The plot might sound clichéd, but the film turns out to be not a gangster story as much as a character piece that demands dimension and depth of both Gal and Don. Kingsley gives the kind of needling, terrifying performance that could make an actor's career, if his weren't already legendary. Logan's a flesh and blood Rumpelstiltskin, a limitless repository of childish rage. Twenty years ago, Kingsley, now 59, won an Oscar for his moving portrayal of Mahatma Gandhi. This year, he deserves another Oscar, for best supporting actor. His Logan is the polar opposite of Gandhi. Or, to repeat a phrase that got passed around a lot last summer, he's the "anti-Gandhi."

Yet Kingsley's chances for winning are slim. Obviously, any artistic contest is by nature subjective, and demands the kind of apples to oranges comparisons that get jurists -- and critics -- in trouble. Of the five best supporting actor nominations, Kingsley's strongest contenders are fellow Englishmen Jim Broadbent ("Iris") and Ian McKellen ("Lord of the Rings: Fellowship of the Ring"). Although multiple Oscar holders (Tom Hanks, Jodie Foster, Kevin Spacey) show that the Academy is willing to reward an actor more than once, other considerations are at play. For one thing, neither McKellen nor Broadbent have gotten the little statue. Also, with older actors, the Academy has a habit of awarding a cumulative Oscar for lifetime achievement, rather than a given role (remember Judi Dench's Oscar for a few lines of queenly dialogue in "Shakespeare in Love"). That could easily come into play here: This is the first nomination for 53-year-old Broadbent, and in 1998, Roberto Benigni ("Life Is Beautiful") beat 63-year-old McKellen for the latter's chilling performance as director James Whale in Bill Condon's "Gods and Monsters."

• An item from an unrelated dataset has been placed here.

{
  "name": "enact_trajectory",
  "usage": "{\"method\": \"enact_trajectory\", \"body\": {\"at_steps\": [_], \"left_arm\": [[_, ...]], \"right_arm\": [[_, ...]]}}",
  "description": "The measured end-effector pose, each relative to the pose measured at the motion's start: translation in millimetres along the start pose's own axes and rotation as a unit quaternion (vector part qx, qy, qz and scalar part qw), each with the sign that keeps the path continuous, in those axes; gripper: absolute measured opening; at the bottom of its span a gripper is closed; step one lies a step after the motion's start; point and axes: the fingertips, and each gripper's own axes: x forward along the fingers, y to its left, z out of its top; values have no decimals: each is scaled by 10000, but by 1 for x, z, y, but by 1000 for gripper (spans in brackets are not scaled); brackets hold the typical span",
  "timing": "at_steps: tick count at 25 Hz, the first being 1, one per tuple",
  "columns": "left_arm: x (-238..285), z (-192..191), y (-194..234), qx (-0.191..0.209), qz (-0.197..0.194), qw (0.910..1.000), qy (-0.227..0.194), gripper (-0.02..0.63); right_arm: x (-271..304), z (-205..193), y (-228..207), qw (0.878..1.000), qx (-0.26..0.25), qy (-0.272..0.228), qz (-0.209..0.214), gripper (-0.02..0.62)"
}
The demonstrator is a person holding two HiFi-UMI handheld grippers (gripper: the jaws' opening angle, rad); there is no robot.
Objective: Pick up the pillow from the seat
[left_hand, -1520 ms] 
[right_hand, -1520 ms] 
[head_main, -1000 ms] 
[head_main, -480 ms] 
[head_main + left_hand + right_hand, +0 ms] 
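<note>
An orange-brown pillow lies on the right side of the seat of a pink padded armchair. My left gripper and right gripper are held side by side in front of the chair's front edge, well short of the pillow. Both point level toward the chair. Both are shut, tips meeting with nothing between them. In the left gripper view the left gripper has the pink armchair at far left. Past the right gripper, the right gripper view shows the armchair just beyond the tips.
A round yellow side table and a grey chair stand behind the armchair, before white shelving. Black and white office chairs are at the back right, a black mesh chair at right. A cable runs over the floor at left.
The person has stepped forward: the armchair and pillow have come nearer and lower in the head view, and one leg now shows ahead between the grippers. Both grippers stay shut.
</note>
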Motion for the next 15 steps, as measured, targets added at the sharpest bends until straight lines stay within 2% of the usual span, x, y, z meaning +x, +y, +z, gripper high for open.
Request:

To make Kingsley's odds even more dismal, "Sexy Beast" was released in the United States ages ago -- early last June -- long before the Oscar-bent, Christmas releases of either McKellen's or Broadbent's studio pictures. The British production had largely disappeared from domestic theaters by the end of summer, and 20th Century Fox didn't release the DVD until March 12, just a week before Academy voting closed. Despite critical acclaim for smashing genre conventions, Jonathan Glazer's first feature film has not received any other Oscar nods. And with other key nominations for "Lord of the Rings" and "Iris," New Line and Miramax are -- predictably -- saturating the trades.

But leave politics aside, and Kingsley deserves the prize. As Don Logan, he delivers a solid, nuanced and integrated performance. Of course the same can be said of McKellen's Gandalf, or Broadbent's endearingly befuddled, doting husband. Yet only Kingsley has eliminated himself so entirely from his role. There is no compassion in his mournful, Gandhi eyes; when Logan narrows his gaze, he's only sizing up how much aggression to apply. It's a physical talent: Kingsley makes himself bigger than anyone else in the film, even though he's smaller than the people he terrorizes. And there's even something more in the role, and it's what pushes Kingsley's performance into Academy territory. You could argue that with Logan, Kingsley has invented an entirely new character type.